A cow grazing about 100 metres above sea level in a landscape which is a mosaic of bare limestone and thin soil. Clearly there is not enough grass for the livestock to survive and that is why the farmer must tend to the flock every so often with supplementary feed.
The Burren is the only region in Europe where livestock are transferred to the uplands in winter. This farming regime is known as reverse transhumance. The dominant soil type in the Burren hills is rendzina and it is resistant to destruction by the cattle. This is the main reason why the out wintering of the cattle at altitude takes place in the region.

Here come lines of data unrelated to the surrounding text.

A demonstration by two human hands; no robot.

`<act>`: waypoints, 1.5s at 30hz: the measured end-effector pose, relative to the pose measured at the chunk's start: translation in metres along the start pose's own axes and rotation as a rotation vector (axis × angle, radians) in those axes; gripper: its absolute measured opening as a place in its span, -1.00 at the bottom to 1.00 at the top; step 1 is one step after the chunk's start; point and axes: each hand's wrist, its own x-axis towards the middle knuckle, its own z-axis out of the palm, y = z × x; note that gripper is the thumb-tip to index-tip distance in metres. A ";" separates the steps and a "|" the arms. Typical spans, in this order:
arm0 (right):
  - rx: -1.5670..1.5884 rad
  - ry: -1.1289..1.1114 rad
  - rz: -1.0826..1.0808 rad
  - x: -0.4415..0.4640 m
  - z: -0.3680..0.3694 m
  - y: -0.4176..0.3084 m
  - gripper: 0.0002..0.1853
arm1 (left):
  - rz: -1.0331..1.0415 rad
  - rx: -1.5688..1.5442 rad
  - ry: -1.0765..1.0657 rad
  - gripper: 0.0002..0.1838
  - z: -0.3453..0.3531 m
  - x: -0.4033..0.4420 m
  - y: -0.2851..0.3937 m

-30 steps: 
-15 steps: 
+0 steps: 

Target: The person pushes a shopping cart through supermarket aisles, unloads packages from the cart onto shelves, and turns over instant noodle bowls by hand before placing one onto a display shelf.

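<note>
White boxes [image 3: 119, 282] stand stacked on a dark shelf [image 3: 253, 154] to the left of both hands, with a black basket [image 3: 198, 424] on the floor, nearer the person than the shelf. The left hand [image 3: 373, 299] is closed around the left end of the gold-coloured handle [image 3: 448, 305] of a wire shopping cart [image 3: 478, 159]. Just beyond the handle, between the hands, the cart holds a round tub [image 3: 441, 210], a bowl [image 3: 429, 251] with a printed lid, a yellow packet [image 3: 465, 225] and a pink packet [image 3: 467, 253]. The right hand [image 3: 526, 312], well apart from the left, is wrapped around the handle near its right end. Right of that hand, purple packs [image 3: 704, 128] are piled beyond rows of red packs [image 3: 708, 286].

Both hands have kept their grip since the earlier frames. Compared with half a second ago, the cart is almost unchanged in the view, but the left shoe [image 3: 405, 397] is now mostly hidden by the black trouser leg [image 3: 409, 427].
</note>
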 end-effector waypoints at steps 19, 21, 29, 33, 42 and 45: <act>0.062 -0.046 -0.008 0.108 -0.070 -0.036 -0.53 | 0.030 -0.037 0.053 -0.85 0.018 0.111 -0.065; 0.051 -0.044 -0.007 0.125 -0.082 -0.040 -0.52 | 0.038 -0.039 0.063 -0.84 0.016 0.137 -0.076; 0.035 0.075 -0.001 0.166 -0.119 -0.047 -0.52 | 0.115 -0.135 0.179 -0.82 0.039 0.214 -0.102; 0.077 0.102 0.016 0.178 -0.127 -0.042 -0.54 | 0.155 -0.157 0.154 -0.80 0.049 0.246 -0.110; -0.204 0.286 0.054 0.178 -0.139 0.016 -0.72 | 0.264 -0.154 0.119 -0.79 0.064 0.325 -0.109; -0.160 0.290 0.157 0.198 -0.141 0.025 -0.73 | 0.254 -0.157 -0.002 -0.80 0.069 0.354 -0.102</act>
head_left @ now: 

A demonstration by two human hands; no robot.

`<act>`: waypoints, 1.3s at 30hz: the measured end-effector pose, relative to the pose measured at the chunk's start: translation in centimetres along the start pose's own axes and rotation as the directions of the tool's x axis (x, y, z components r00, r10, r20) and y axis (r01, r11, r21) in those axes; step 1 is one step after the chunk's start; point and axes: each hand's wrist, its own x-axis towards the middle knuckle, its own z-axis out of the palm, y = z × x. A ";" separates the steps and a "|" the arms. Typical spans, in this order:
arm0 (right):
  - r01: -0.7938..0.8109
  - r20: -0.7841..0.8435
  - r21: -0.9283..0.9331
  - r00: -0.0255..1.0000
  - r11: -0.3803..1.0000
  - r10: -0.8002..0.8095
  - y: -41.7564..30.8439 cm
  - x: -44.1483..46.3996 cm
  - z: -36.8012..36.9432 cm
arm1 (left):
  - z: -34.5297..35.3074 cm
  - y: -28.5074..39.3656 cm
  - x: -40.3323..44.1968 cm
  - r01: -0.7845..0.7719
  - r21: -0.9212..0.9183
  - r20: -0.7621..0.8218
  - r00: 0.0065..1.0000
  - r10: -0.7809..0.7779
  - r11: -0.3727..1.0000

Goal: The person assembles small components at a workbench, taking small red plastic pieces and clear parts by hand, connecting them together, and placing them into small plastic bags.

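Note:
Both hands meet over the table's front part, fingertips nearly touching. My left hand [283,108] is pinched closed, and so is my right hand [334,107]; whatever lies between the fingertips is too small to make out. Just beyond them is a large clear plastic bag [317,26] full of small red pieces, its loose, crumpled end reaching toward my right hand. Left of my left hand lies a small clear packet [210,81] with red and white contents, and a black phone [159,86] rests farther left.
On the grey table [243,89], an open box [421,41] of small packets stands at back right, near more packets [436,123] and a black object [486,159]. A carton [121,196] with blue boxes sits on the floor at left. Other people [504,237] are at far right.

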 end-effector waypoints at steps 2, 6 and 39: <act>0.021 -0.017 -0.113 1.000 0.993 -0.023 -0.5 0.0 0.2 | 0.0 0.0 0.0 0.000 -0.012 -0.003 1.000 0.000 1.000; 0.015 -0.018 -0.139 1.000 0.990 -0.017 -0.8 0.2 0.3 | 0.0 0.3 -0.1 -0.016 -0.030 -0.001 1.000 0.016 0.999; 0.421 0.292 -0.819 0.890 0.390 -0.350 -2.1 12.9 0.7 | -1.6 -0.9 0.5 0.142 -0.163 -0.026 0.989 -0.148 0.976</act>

The cattle could not graze in the valleys in winter as they would tear up the soil. Thus some Burren farmers opt to put their cattle indoors for the winter whereas others persist with the ancient transhumance tradition.
As I walk the Burren hills in winter, it is joy to come across the livestock. They must be happy beasts as they are outdoors all year round. Moreover, science has now concluded the hill cattle fullfil a critical cultural role. By grazing the hills in winter, they slow down the advance of scrub (mainly hazel) which would otherwise overwhelm the limestone pavement and archaeology. The scrub also out shades the Burren speciality flowers in spring. Studies have concluded that the livestock are optimum landscape managers. A true equilibrium is reached between man and nature thanks to this very unusual farming regime. Long may the tradition continue.
As I write sub-zero temperatures persist. Limpid days and bitterly cold evenings.